# Whitefield Theological Seminary Launches New Website - Awesome



## C. Matthew McMahon (Oct 14, 2006)

For those interested - the new Whitefield Theological Seminary site is now up.

Very well done!

http://www.whitefield.edu

[Edited on 10-14-2006 by C. Matthew McMahon]


----------



## Ivan (Oct 14, 2006)

Very nice!


----------



## C. Matthew McMahon (Oct 15, 2006)

I wasn't sure about the "red", but the more I look at it the nicer the red seems.

I'm more of a gold/blue kind of fellow regularly unless it is a velvety kind of red.


----------



## Arch2k (Oct 15, 2006)

I like it! I noticed that you are becoming more and more involved with the seminary. How's that going?


----------



## C. Matthew McMahon (Oct 15, 2006)

> _Originally posted by Jeff_Bartel_
> I like it! I noticed that you are becoming more and more involved with the seminary. How's that going?
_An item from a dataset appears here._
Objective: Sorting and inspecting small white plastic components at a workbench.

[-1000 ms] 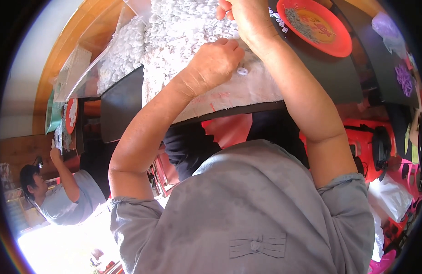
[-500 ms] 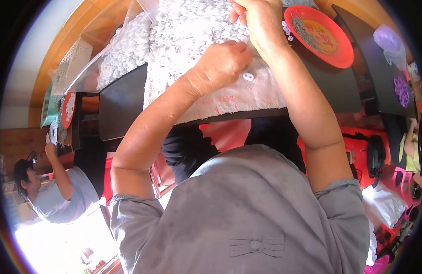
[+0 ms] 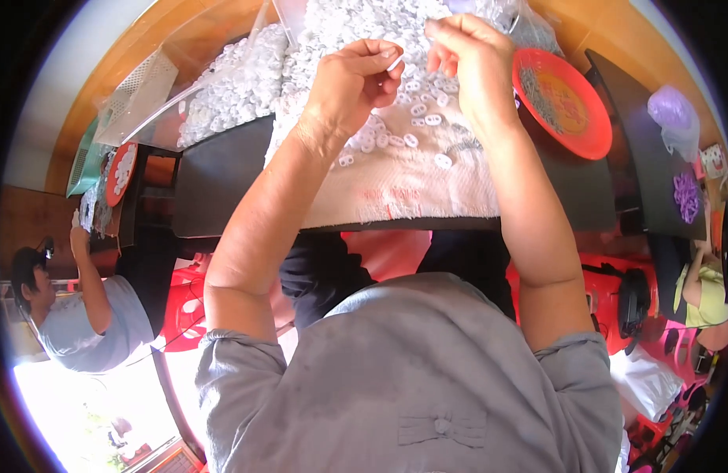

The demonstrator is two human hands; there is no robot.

Quite good. By the end of October we will have a brand new Ph.D. Degree in Puritan History and Theology supervised by yours truly. I am hoping it will be a hit. (More on that later...)


----------



## Ivan (Oct 15, 2006)

> _Originally posted by C. Matthew McMahon_
> 
> 
> > _Originally posted by Jeff_Bartel_
> ...



I think that is wonderful. I wonder how many other seminaries provide such a degree. Is that any other, Matthew? 

If I wasn't as old as I am I'd be interested.


----------



## Ivan (Oct 15, 2006)

Speaking of Puritan Reformed Theological Seminary, the book on Puritan Spirituality by Joel Beeke is one of the best book I've ever read.


----------



## Ivan (Oct 15, 2006)

> _Originally posted by joshua_
> 
> 
> > _Originally posted by Ivan_
> ...



Ferguson is good. 

Here we are Josh, two Baptists talking about Presbyterian writers. And there are lots of good ones.


----------